In terms of infertility the main issue is lack of ovulation; as the male hormones prevent egg release in females. It affects about 10% of women of childbearing age and is also associated with Type 2 diabetes, heart disease, obesity and endometrial cancer.
Scientists believe that polycystic ovaries develop in affected females when the ovaries are stimulated to produce excessive amounts of the male hormone testosterone. One or other, or a combination, of two things seems to promote this process of testosterone production:
- The release of excessive luteinizing hormone (LH) from the pituitary gland
- High levels of insulin in the blood
The syndrome got its name from the associated presence of ovarian cysts that are revealed by ultrasound examination. However, the ‘cysts’ are not true cysts, but immature follicles in a state of arrested development due to the male sex hormones.
Although the syndrome is well known and extensively documented, it is poorly understood. However, this picture is changing as a team of researchers based in New York and Chicago in the US have revealed a gene involved in male hormone production called DENND1A, which plays a major role in the development of PCOS.
The research team, in the first study of its kind to use family-based genetic analysis to investigate the causes of PCOS, sequenced the DNA of members of 62 families with a history of PCOS. They found that the rare DENND1A gene was present in at least half of participants, suggesting a genetic basis for the disease and explaining why it might be inherited.
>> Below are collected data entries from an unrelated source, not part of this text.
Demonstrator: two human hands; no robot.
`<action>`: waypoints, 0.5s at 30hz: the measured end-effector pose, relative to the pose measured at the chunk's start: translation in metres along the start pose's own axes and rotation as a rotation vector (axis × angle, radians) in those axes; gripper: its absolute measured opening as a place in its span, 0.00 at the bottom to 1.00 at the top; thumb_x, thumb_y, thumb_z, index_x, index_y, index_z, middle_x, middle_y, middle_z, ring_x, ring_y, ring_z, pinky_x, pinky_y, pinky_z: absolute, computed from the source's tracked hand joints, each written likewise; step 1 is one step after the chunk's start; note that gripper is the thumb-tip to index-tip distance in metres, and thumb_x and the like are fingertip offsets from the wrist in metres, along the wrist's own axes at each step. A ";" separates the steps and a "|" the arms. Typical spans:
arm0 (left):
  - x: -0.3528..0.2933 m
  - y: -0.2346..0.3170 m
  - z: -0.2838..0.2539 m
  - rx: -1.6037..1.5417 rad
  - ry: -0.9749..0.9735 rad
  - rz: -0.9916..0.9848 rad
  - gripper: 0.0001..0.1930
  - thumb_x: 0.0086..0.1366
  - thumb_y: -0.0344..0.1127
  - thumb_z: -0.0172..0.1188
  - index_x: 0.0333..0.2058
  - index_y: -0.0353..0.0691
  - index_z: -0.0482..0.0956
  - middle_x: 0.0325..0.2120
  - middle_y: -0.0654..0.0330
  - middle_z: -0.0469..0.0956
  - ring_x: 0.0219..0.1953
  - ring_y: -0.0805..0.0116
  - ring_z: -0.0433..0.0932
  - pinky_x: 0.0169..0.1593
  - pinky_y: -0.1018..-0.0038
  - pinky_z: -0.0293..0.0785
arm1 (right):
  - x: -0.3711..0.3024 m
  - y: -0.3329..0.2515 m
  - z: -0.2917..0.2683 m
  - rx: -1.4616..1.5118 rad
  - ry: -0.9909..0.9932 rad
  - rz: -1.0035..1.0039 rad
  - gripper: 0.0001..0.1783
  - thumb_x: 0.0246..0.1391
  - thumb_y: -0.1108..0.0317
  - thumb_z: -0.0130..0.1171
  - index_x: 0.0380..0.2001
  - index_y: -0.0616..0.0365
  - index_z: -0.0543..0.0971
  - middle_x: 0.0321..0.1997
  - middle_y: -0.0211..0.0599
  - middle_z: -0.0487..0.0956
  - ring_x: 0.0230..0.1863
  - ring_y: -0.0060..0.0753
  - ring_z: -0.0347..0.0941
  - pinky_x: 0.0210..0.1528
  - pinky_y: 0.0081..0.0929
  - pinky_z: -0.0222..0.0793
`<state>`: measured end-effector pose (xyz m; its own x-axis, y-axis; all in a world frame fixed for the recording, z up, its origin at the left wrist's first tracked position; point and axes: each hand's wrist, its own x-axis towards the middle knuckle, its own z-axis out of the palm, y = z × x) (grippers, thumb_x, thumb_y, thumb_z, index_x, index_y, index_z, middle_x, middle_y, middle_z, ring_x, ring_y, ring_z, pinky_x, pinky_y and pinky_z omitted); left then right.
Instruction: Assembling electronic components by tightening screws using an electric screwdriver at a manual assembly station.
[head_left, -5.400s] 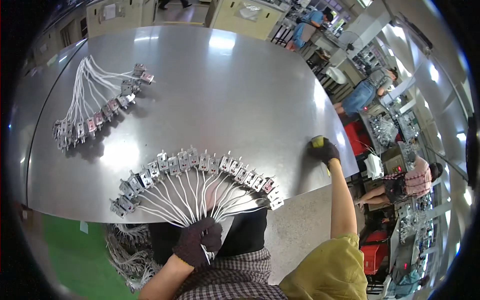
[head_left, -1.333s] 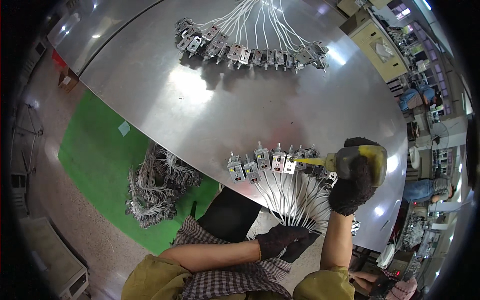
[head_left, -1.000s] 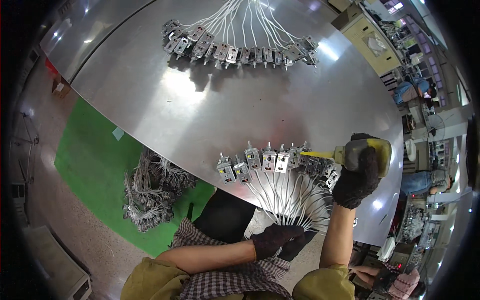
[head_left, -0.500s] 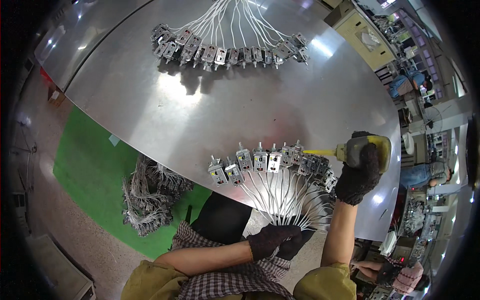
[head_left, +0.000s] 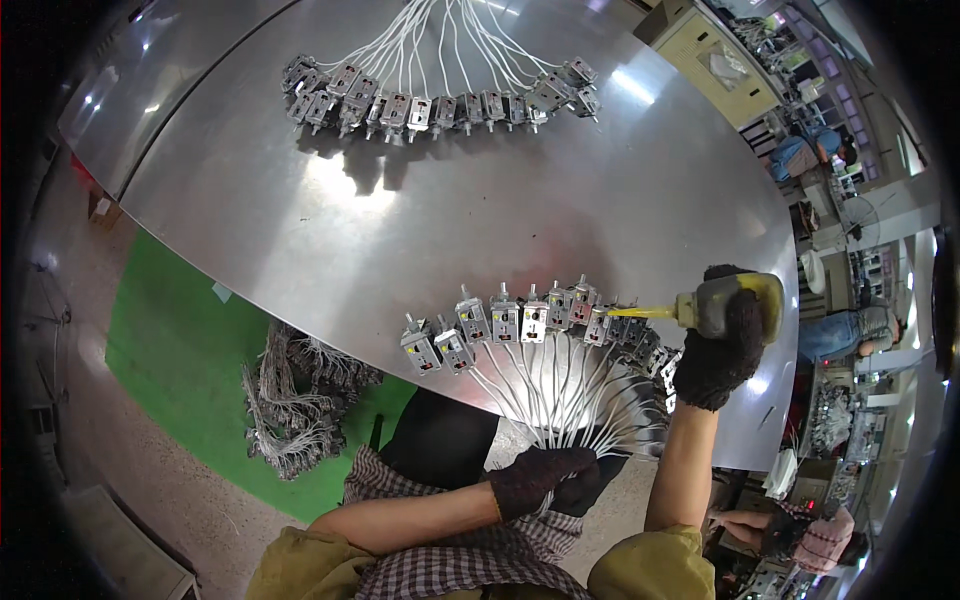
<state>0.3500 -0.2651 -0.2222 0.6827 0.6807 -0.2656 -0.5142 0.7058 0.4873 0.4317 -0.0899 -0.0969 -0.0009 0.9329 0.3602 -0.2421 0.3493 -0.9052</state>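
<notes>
My left hand (head_left: 540, 480), in a dark knit glove, is closed around a bundle of white cables (head_left: 550, 405) at the table's near edge. The cables fan out to a row of small silver metal boxes (head_left: 533, 318), each with a short shaft. My right hand (head_left: 722, 345), gloved too, grips a yellowish squeeze bottle (head_left: 712, 303) tipped on its side. Its long thin yellow nozzle (head_left: 645, 312) points left, with the tip at a box right of the row's middle. Whether the tip touches the box, I cannot tell. Boxes at the right end overlap each other.
Another row of cabled metal boxes (head_left: 420, 112) lies at the far side of the steel table (head_left: 430, 215). Down left, a heap of cabled parts (head_left: 295, 400) rests on a green mat (head_left: 190, 330). Several people sit at benches on the right.
The nozzle tip has passed from one box to the neighbouring box on the right. The whole view has shifted slightly, and my left hand keeps its hold on the cables.
</notes>
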 end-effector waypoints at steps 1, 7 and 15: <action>-0.006 0.006 0.008 0.116 0.201 0.028 0.11 0.60 0.33 0.52 0.38 0.33 0.73 0.34 0.56 0.76 0.38 0.72 0.74 0.43 0.80 0.68 | -0.001 -0.001 -0.004 -0.004 0.040 -0.001 0.21 0.43 0.64 0.54 0.40 0.66 0.70 0.39 0.45 0.73 0.43 0.38 0.69 0.49 0.33 0.62; -0.005 -0.001 0.014 0.187 0.230 0.234 0.18 0.64 0.46 0.43 0.25 0.39 0.74 0.17 0.67 0.69 0.21 0.78 0.64 0.30 0.81 0.60 | -0.007 -0.002 -0.001 -0.123 0.027 -0.022 0.21 0.43 0.65 0.54 0.40 0.66 0.70 0.38 0.45 0.73 0.42 0.39 0.69 0.49 0.34 0.62; 0.004 -0.010 0.011 -0.285 0.242 0.027 0.17 0.62 0.46 0.46 0.27 0.38 0.75 0.17 0.65 0.70 0.20 0.78 0.66 0.28 0.80 0.61 | -0.003 -0.007 -0.010 -0.007 0.076 -0.018 0.20 0.40 0.65 0.55 0.39 0.65 0.71 0.36 0.44 0.74 0.40 0.38 0.70 0.46 0.34 0.65</action>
<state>0.3635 -0.2719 -0.2196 0.5418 0.7028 -0.4610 -0.6777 0.6897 0.2550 0.4433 -0.0940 -0.0935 0.0770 0.9304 0.3582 -0.2346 0.3661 -0.9005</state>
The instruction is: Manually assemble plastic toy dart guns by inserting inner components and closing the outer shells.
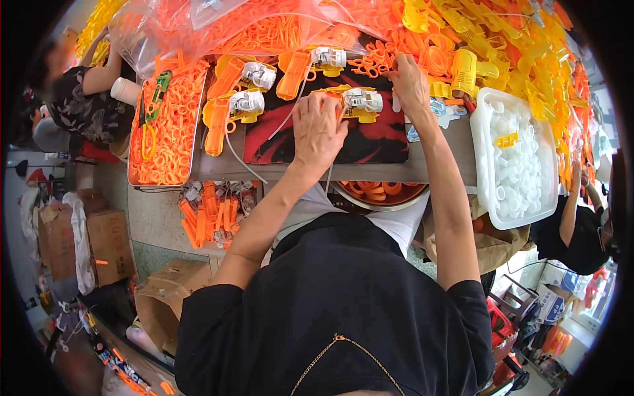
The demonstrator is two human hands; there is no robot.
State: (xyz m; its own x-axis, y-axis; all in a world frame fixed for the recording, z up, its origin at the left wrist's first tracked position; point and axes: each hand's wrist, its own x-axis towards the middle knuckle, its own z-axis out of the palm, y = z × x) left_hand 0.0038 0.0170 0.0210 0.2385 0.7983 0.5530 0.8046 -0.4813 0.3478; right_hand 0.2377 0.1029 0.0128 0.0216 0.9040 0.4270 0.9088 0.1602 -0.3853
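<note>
My left hand curls over the orange handle end of a yellow half-shell fitted with a white round housing and thin wires. It grips this piece on a dark red-and-black mat. My right hand reaches farther out, fingertips together at the edge of a pile of small orange ring parts; whatever is between them is hidden. Three similar units lie to the left: an upper-left assembly, a lower-left assembly and a far assembly, each with an orange handle. A pale cable hangs near them.
At left stands a tray of orange rings with green-handled cutters on top. A white bin of white caps is at right. Yellow shells and bagged orange parts fill the back. Co-workers sit at both sides.
</note>
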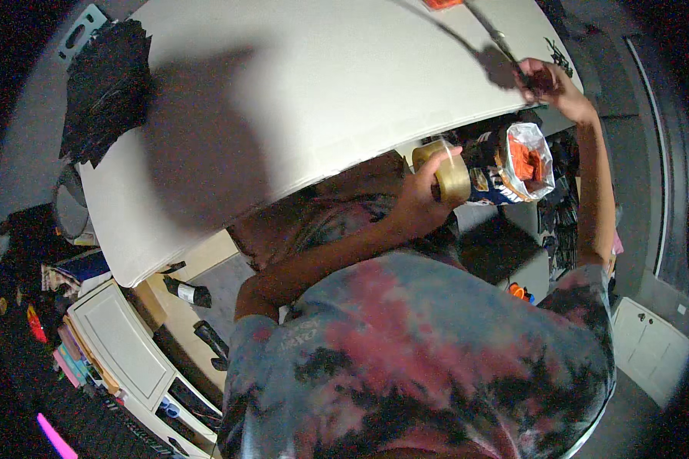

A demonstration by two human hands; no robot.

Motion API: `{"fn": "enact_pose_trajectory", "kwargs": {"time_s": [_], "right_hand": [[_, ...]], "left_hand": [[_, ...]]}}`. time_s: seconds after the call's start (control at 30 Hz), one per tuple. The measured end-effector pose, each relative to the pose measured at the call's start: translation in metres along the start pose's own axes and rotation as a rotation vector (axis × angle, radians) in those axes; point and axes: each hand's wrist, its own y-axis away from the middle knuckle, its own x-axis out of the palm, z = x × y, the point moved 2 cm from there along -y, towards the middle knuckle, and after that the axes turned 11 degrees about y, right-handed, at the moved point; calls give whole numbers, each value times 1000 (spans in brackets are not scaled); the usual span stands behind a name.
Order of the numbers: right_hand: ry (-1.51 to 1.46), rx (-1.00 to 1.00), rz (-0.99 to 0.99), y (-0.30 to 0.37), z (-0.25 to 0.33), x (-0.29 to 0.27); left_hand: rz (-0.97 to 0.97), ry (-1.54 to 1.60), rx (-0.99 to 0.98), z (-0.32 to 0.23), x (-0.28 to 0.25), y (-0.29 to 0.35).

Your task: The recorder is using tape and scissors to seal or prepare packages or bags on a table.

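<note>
My left hand point(425, 191) is closed round a roll of yellowish clear tape point(453, 180), just off the near edge of the white table point(344, 69). Out at the right end of the table, my right hand point(547, 84) is closed on the dark end of a long thin tool point(500, 40). The tool has a metallic middle and points toward the far edge; its exact kind is unclear. Beside the tape stands an open dark bag point(494, 172) with a silver lining. Orange pieces point(524, 161) show inside it.
A stack of black sheets or bags point(109, 96) lies over the table's left end. Something orange point(441, 3) sits at the far edge. A white cabinet point(119, 329) stands at lower left, near black rolls point(187, 292) on the floor side. A white door point(651, 348) is at right.
</note>
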Motion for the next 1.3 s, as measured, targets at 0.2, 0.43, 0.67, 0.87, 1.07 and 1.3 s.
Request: {"fn": "enact_pose_trajectory", "kwargs": {"time_s": [0.2,0.43,0.67,0.87,1.07,1.3], "right_hand": [[-320,34,148,55,5,1],[-114,149,623,53,-30,-26],[4,40,736,20,-30,-30],[149,-109,772,-7,-27,-23],[101,72,823,-23,-31,-17],[87,133,788,-31,-33,-8]], "left_hand": [[5,200,-81,6,-1,1],[71,190,-89,5,-1,-2],[53,244,-94,10,-1,2],[59,212,-64,18,-2,2],[52,123,-70,6,-1,0],[34,100,-30,0,0,0]]}}
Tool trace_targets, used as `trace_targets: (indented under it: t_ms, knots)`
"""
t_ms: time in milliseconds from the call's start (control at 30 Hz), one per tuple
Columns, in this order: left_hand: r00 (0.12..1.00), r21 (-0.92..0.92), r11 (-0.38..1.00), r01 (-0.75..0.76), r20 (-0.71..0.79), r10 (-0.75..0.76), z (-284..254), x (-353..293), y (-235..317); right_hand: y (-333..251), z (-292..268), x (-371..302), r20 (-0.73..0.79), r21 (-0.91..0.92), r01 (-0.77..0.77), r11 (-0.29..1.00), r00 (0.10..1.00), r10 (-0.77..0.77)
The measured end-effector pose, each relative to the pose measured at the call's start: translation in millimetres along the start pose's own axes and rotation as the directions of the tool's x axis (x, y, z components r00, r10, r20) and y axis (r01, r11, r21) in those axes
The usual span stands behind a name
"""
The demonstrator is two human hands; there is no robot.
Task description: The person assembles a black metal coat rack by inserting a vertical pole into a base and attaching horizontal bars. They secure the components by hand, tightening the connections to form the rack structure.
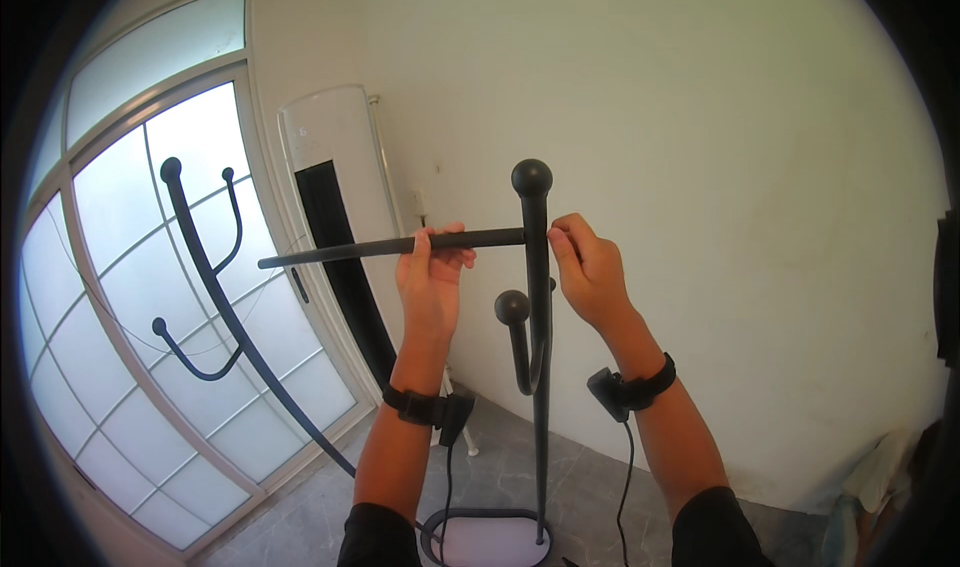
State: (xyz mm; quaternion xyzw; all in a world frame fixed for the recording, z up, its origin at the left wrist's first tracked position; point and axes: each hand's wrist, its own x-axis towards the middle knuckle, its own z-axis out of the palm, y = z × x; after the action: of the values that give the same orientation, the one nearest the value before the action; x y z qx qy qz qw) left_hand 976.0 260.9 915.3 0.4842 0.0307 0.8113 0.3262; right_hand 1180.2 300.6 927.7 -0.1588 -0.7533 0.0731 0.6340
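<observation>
A dark metal crossbar point(370, 250) lies nearly level in my left hand point(430, 282), whose fingers close around it from below. The bar's right end meets the right post point(537, 267) of a black coat rack, just under its ball top. Its left end hangs free, apart from the left post point(228, 312). My right hand point(590, 272) is at the far side of the right post, level with the bar's end. Thumb and fingers there are pinched together; what they hold, if anything, is hidden. Hooks with ball tips point(512, 308) stick out from both posts.
Below, the rack's oval base point(485, 540) with a pale panel rests on the grey tiled floor point(500, 457). A tall white air conditioner point(335, 132) and a frosted-glass sliding door point(200, 297) stand at left. Cables hang from black bands on both wrists. Cloth point(875, 482) lies at lower right.
</observation>
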Motion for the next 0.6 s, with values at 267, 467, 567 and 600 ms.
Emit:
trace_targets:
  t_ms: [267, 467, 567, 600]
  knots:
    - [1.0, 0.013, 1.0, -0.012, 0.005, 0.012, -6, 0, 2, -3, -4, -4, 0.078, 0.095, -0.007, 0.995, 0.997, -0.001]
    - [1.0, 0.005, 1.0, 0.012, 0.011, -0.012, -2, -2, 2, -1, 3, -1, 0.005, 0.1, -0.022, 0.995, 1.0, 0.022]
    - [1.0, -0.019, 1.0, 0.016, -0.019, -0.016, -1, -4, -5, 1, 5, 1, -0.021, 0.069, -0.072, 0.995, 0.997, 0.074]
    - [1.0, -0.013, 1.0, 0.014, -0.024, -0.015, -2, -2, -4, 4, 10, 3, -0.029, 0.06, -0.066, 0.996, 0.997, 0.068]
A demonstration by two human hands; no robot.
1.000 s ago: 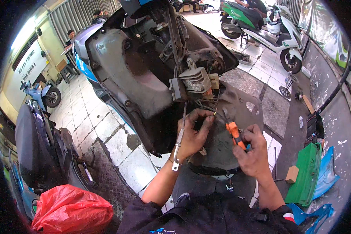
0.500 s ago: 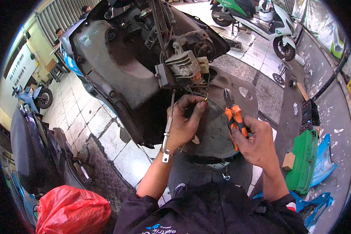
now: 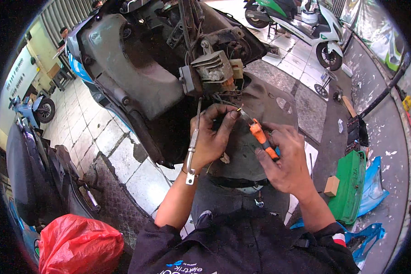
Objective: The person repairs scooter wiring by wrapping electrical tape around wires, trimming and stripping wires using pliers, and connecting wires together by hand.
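Stripped scooter: filled the space ahead of me.
Dark floorboard: lay below, mostly bare toward its right edge.
Right hand: closed round orange-handled pliers.
Left hand: pinched a wire, scooter parts crowding just beyond.
Wire: yellow-tipped, jutted beside the pliers' nose; contact, I couldn't tell.

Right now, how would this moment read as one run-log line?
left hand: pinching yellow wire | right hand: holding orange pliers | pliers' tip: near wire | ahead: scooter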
Lead researcher Professor Andrea Dunaif of New York’s Mount Sinai Hospital said, “Our best understanding now is this strong genetic susceptibility of PCOS. It’s very, very common and that’s why we see so much of it. The hope would be that with genetic testing we may be able to identify high-risk people and start measures early.”
Professor Dunaif believes that understanding the genetic factors that contribute to PCOS could help predict who is going to get PCOS, and could lead to targeted personalised therapies in the future.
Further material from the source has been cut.